This problem asks for the longest possibly non-simple path through a tree, where some edges may be traversed at most twice and the rest at most once.

For the first subtask, we can write a brute-force backtracking solution to check all possible paths.

Time Complexity: \mathcal{O}(2^N)

For the second subtask, we can use a dynamic programming solution.

Root the tree at some node r. We will find two values for each node u:

  1. dp1[u]: the length of the longest path starting and ending at u, completely contained within the subtree rooted at u.
  2. dp2[u]: the length of the longest path starting in r and ending in u.

To find dp1[u], consider all children v of u. If the edge e (of length d) connecting u and v may be used twice, then we can go down to v, traverse dp1[v], then go back up to u. Thus, dp1[u] = \sum \begin{cases} 0 & twice(e) = 0 \\ dp1[v] + 2d & twice(e) = 1 \end{cases}.

To find dp2[u], consider the parent p of u. We can traverse dp2[p], then traverse the e connecting p and u, then traverse dp1[u]. However, if e may be used twice, dp1[u] + 2d would already have been counted under dp2[p], so we must subtract off this value. Thus, dp2[u] = \begin{cases} dp2[p] + d + dp1[u] & twice(e) = 0 \\ dp2[p] - d & twice(e) = 1 \end{cases}.

The answer is then the maximum value over all dp2[u] for all choices of r, for a total complexity of \mathcal{O}(N^2).

Time Complexity: \mathcal{O}(N^2)

For the final subtask, we can expand on the solution for subtask 2.

Root the tree arbitrarily. Let dp[u][c] be the length of the longest path that runs through node u and is completely contained within the subtree rooted at u. There are 3 possible cases c:

  1. c = 0: The path starts and ends in u.
  2. c = 1: The path starts in u and ends in some subtree of u.
  3. c = 2: The path starts and ends in two (not necessarily distinct) subtrees of u.

Let e (of length d) be the edge connecting a node u and its child v. Let's consider the largest possible lengths of 3 cases of paths going through both u and v:

  1. Loop (starts and ends in u): As described in the solution for subtask 2, if e may be used twice, we can start at u, traverse e, traverse dp[v][0], then traverse e again to return to u.
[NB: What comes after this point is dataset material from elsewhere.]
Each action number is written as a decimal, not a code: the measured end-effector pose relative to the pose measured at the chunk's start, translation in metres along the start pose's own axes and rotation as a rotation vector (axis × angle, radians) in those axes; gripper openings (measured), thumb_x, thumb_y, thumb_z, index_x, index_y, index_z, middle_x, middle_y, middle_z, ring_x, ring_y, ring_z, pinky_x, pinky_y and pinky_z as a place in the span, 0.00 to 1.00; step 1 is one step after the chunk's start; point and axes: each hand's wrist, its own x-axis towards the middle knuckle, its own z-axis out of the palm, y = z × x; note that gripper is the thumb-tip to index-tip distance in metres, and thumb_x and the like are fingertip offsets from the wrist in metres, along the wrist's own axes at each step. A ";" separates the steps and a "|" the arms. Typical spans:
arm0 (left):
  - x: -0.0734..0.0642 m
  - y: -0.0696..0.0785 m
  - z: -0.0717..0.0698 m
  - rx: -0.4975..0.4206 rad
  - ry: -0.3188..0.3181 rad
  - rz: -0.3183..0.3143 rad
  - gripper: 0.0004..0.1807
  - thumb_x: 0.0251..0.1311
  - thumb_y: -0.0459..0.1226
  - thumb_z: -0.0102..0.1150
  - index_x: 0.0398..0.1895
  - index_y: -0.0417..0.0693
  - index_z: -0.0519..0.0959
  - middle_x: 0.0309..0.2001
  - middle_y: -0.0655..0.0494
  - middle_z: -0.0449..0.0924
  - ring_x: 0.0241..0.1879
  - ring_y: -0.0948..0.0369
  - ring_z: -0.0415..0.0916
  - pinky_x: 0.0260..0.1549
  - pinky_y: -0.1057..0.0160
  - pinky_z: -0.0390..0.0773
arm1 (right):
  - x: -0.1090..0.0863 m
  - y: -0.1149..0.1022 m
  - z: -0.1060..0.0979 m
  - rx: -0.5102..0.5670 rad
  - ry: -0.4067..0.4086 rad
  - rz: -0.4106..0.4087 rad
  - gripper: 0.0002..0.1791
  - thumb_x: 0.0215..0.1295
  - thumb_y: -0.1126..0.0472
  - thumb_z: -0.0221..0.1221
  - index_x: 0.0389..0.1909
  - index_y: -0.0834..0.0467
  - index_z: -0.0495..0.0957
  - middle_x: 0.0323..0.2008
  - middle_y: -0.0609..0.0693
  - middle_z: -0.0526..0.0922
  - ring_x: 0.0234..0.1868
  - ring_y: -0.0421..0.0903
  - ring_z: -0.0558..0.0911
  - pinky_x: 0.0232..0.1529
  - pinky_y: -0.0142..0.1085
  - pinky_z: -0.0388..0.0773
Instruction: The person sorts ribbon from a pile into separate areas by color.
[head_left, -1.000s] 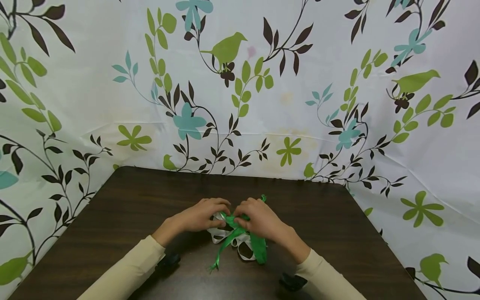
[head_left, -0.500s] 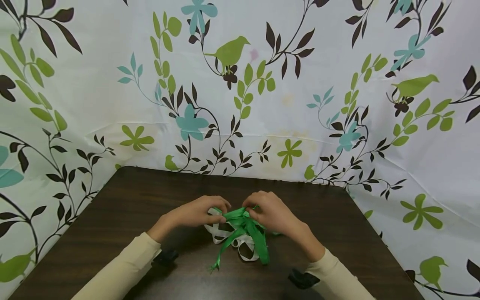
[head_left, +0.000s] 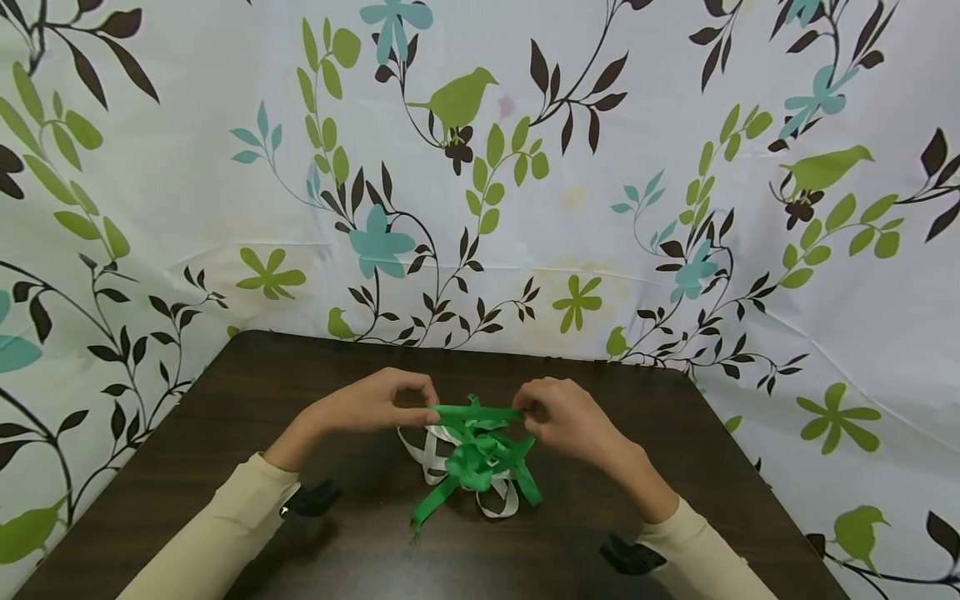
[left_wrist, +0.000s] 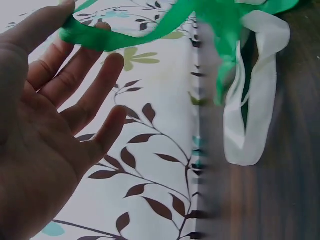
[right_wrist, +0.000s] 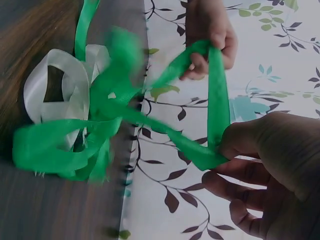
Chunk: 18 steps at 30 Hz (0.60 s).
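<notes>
A green ribbon point(head_left: 476, 412) stretches between my two hands, its rest heaped loosely below with loose tails. My left hand point(head_left: 382, 402) pinches the ribbon between thumb and index finger; in the left wrist view its other fingers point(left_wrist: 95, 107) are extended and spread. Opposite it, my right hand point(head_left: 566, 417) pinches the same ribbon between thumb and finger, as the right wrist view shows at a fold point(right_wrist: 212, 157). Under the green ribbon lies a white ribbon point(head_left: 427, 458) in loops on the table, partly hidden by it.
The dark wooden table point(head_left: 337, 550) carries the ribbons near its middle. A patterned cloth point(head_left: 480, 167) with leaves, flowers and birds hangs behind and beside it. Black wrist devices sit at each sleeve, such as the right strap point(head_left: 630, 557).
Both hands have moved apart, the left to the left and the right to the right. A length of green ribbon is now drawn out straight between them above the heap.
</notes>
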 end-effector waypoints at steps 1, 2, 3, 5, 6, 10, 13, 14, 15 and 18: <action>-0.001 0.001 -0.002 -0.007 -0.002 0.005 0.07 0.71 0.49 0.62 0.41 0.59 0.82 0.40 0.62 0.81 0.38 0.56 0.74 0.35 0.57 0.74 | -0.001 0.001 -0.001 -0.006 0.004 0.006 0.11 0.60 0.70 0.67 0.40 0.52 0.85 0.37 0.43 0.84 0.36 0.40 0.81 0.36 0.38 0.78; -0.002 0.002 -0.004 -0.014 -0.002 0.008 0.07 0.71 0.49 0.62 0.41 0.59 0.82 0.40 0.62 0.81 0.39 0.56 0.74 0.34 0.57 0.74 | -0.003 0.003 -0.002 -0.003 0.005 0.013 0.11 0.60 0.70 0.67 0.40 0.52 0.85 0.37 0.43 0.84 0.36 0.39 0.81 0.36 0.38 0.78; -0.003 0.003 -0.007 -0.016 0.000 0.007 0.07 0.71 0.49 0.62 0.41 0.58 0.82 0.39 0.62 0.81 0.38 0.56 0.74 0.33 0.57 0.74 | -0.004 0.004 -0.004 0.002 0.004 0.020 0.11 0.60 0.71 0.67 0.40 0.52 0.85 0.38 0.43 0.84 0.36 0.39 0.81 0.36 0.38 0.78; -0.005 0.005 -0.010 -0.019 0.010 0.001 0.08 0.70 0.49 0.63 0.41 0.57 0.82 0.37 0.62 0.80 0.35 0.58 0.72 0.30 0.59 0.73 | -0.008 0.007 -0.007 0.024 0.005 0.043 0.11 0.61 0.71 0.66 0.41 0.52 0.85 0.38 0.42 0.83 0.36 0.39 0.81 0.36 0.38 0.78; -0.007 0.005 -0.011 -0.019 0.015 -0.001 0.08 0.70 0.49 0.63 0.40 0.57 0.82 0.37 0.62 0.80 0.34 0.59 0.72 0.29 0.59 0.73 | -0.010 0.009 -0.009 0.037 0.005 0.055 0.11 0.62 0.71 0.66 0.41 0.52 0.84 0.38 0.42 0.83 0.36 0.38 0.81 0.36 0.38 0.78; -0.011 0.005 -0.019 -0.006 0.042 0.003 0.10 0.70 0.48 0.64 0.40 0.53 0.82 0.35 0.60 0.78 0.31 0.58 0.71 0.26 0.60 0.73 | -0.015 0.014 -0.018 0.081 0.013 0.097 0.11 0.64 0.71 0.64 0.43 0.53 0.84 0.38 0.43 0.83 0.36 0.38 0.81 0.35 0.38 0.78; -0.013 0.006 -0.024 0.005 0.061 0.013 0.08 0.70 0.47 0.64 0.40 0.53 0.82 0.36 0.60 0.79 0.35 0.57 0.72 0.29 0.58 0.74 | -0.019 0.018 -0.026 0.091 0.025 0.119 0.11 0.65 0.72 0.64 0.43 0.54 0.84 0.38 0.46 0.84 0.36 0.38 0.81 0.34 0.39 0.77; -0.014 0.007 -0.026 0.009 0.067 0.012 0.08 0.70 0.47 0.64 0.40 0.55 0.82 0.36 0.60 0.79 0.36 0.58 0.72 0.30 0.57 0.74 | -0.020 0.020 -0.028 0.093 0.029 0.126 0.11 0.65 0.72 0.64 0.43 0.54 0.84 0.38 0.47 0.85 0.35 0.39 0.81 0.34 0.40 0.77; -0.014 0.007 -0.028 0.012 0.073 0.011 0.07 0.70 0.47 0.64 0.40 0.56 0.82 0.36 0.60 0.79 0.37 0.58 0.73 0.31 0.57 0.74 | -0.021 0.021 -0.031 0.093 0.036 0.134 0.11 0.65 0.72 0.64 0.43 0.55 0.84 0.37 0.47 0.85 0.35 0.39 0.81 0.34 0.40 0.77; -0.017 0.009 -0.033 0.014 0.085 -0.002 0.06 0.70 0.47 0.64 0.41 0.57 0.82 0.35 0.59 0.79 0.36 0.59 0.73 0.30 0.57 0.75 | -0.026 0.025 -0.037 0.112 0.055 0.151 0.10 0.66 0.71 0.63 0.43 0.55 0.84 0.37 0.48 0.85 0.34 0.39 0.81 0.31 0.39 0.76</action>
The length len_L(v) of the longest loop through v would be  \begin{cases} 0 & twice(e) = 0 \\ dp[v][0] + 2d & twice(e) = 1 \end{cases}. Note that it is always optimal to loop through a child v if possible; if you consider any path through u that does not loop through v, adding such a loop will never decrease the path's length and will not affect the rest of the path.
  2. 1-loose-end (starts in u and ends in subtree v): We can start at u, traverse e, then traverse either dp[v][0] or dp[v][1]. The length len_1(v) of the longest 1-loose-end through v would be \max(dp[v][0], dp[v][1]) + d.
  3. 2-loose-end (starts and ends in subtree v): If e may be traversed twice, we can choose any of dp[v][0], dp[v][1], or dp[v][2], then add the path v \rightarrow u \rightarrow v. The length len_2(v) of the longest 2-loose-end through v would be  \begin{cases} 0 & twice(e) = 0 \\ \max(dp[v][0], dp[v][1], dp[v][2]) + 2d & twice(e) = 1 \end{cases}.
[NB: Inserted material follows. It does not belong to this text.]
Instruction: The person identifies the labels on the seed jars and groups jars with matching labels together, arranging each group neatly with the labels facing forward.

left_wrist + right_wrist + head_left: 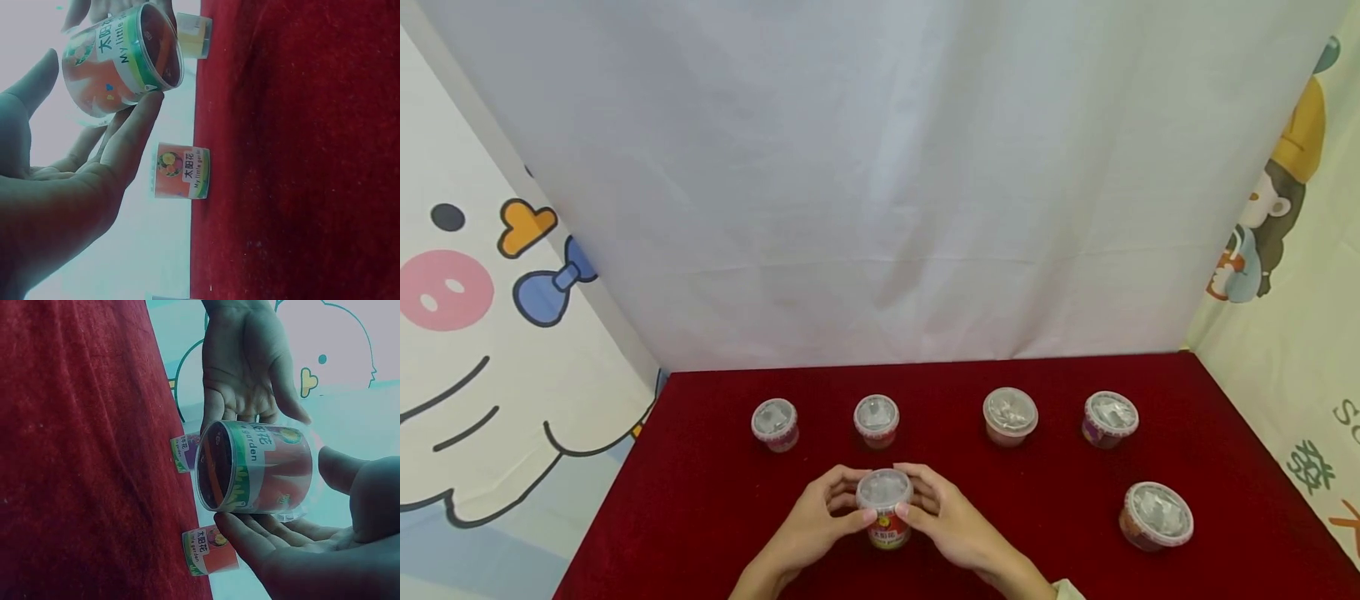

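Note:
A clear-lidded plastic planting cup [887, 521] with an orange and green "My little garden" label is between both hands near the front of the table. My left hand [816, 521] holds its left side, thumb at the front and fingers curving behind. On the opposite side my right hand [951, 521] grips it the same way, thumb close under the lid. The left wrist view shows the cup [119, 65] raised off the cloth, its dark base visible. In the right wrist view the cup [262, 465] is tilted, with fingertips near its bottom edge.
Behind the hands stand a purple-labelled cup [775, 427], a red-labelled cup [877, 421], a pale cup [1010, 417] and another purple cup [1108, 419]. A brown-orange cup [1156, 517] sits at right. Red cloth [700, 500] covers the table; a white curtain [880, 208] hangs behind.

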The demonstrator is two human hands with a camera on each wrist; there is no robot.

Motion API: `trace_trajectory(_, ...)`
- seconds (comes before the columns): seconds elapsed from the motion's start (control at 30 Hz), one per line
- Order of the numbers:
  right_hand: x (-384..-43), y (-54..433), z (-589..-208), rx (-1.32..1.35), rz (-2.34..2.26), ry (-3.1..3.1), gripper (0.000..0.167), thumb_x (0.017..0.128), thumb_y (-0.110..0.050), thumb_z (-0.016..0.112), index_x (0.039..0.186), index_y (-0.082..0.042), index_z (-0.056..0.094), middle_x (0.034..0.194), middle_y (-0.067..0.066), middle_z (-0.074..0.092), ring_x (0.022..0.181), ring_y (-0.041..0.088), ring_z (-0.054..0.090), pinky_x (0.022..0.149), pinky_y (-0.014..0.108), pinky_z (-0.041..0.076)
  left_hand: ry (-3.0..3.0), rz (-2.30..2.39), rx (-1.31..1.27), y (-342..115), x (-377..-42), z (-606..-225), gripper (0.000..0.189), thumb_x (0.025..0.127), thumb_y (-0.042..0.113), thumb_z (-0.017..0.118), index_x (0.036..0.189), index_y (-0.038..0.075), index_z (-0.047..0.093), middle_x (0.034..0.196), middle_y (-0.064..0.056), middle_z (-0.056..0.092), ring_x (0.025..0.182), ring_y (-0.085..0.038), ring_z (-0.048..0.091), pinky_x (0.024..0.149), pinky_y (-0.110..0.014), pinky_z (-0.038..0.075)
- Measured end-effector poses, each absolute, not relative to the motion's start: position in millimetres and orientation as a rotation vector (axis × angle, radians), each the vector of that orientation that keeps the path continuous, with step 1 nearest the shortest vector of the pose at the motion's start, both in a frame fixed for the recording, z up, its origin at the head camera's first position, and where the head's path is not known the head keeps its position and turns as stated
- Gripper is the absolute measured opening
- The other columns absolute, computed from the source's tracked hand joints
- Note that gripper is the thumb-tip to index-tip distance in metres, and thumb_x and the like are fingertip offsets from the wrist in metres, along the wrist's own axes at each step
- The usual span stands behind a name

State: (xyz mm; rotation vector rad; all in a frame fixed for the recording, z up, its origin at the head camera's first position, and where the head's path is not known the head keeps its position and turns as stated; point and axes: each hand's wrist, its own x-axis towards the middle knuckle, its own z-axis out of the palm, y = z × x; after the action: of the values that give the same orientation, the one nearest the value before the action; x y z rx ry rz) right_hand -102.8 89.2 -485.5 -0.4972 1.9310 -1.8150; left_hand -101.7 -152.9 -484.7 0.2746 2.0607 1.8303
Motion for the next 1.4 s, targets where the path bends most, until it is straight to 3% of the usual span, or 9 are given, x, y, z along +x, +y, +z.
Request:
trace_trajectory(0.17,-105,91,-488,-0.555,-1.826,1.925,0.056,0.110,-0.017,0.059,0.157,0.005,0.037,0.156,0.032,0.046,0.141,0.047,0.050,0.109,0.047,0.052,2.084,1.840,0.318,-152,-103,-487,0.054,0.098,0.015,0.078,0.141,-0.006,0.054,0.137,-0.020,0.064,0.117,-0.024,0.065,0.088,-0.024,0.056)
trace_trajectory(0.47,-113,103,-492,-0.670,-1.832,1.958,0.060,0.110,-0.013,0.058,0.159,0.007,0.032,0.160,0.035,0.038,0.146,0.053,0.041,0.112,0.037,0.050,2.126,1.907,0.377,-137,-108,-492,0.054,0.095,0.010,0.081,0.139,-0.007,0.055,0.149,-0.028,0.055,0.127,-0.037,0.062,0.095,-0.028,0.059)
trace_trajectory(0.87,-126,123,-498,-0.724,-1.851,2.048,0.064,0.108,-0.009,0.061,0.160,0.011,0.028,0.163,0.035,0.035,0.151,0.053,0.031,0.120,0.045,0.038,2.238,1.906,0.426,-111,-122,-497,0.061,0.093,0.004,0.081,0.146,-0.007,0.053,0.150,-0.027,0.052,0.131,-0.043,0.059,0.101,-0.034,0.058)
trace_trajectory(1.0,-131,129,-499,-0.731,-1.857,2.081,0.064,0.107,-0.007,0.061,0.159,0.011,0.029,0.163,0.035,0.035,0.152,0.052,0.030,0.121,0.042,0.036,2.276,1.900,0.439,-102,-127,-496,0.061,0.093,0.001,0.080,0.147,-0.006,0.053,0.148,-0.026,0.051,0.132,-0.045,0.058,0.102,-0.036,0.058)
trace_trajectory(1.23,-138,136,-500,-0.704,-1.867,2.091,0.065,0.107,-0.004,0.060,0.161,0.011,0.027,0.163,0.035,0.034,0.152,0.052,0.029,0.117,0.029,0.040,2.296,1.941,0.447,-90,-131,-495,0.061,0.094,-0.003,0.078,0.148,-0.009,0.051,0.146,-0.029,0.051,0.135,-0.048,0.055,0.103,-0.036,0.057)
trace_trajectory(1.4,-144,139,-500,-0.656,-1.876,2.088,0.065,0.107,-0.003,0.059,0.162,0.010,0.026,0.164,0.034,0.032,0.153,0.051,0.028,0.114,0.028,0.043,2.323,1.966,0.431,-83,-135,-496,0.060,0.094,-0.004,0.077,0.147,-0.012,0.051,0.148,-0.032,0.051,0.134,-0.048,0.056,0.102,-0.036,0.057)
To find dp[u][0], notice that such a path must consist entirely of loops. Thus, dp[u][0] = \sum len_L(v) over all children v of u.

To find dp[u][1], we can traverse the same path as dp[u][0], but must replace one of the loops with a 1-loose-end. Thus, to maximize dp[u][1], we must find the child of u, v_{max}, that has the greatest difference len_1(v_{max}) - len_L(v_{max}). Therefore, dp[u][1] = dp[u][0] - len_L(v_{max}) + len_1(v_{max}).

To find dp[u][2], we can traverse the same path as dp[u][0], but must do one of the following:

  1. Replace two of the loops with two 1-loose-ends. We must find the two distinct children of u, v_{max1} and v_{max2}, that have the greatest differences len_1(v_{max1}) - len_L(v_{max1}) and len_1(v_{max2}) - len_L(v_{max2}). Thus, the length of the longest such path is dp[u][0] - len_L(v_{max1}) + len_1(v_{max1}) - len_L(v_{max2}) + len_1(v_{max2}).
  2. Replace one of the loops with a 2-loose-end. We must find the child v_{max3} that has the greatest difference len_2(v_{max3}) - len_L(v_{max3}). Thus, the length of the longest such path is dp[u][0] - len_L(v_{max3}) + len_2(v_{max3}).

Therefore, dp[u][2] = \max \begin{cases} dp[u][0] - len_L(v_{max1}) + len_1(v_{max1}) - len_L(v_{max2}) + len_1(v_{max2})\\ dp[u][0] - len_L(v_{max3}) + len_2(v_{max3}) \end{cases} .

The final answer is then the maximum value over all dp[u][c].

Time Complexity: \mathcal{O}(N)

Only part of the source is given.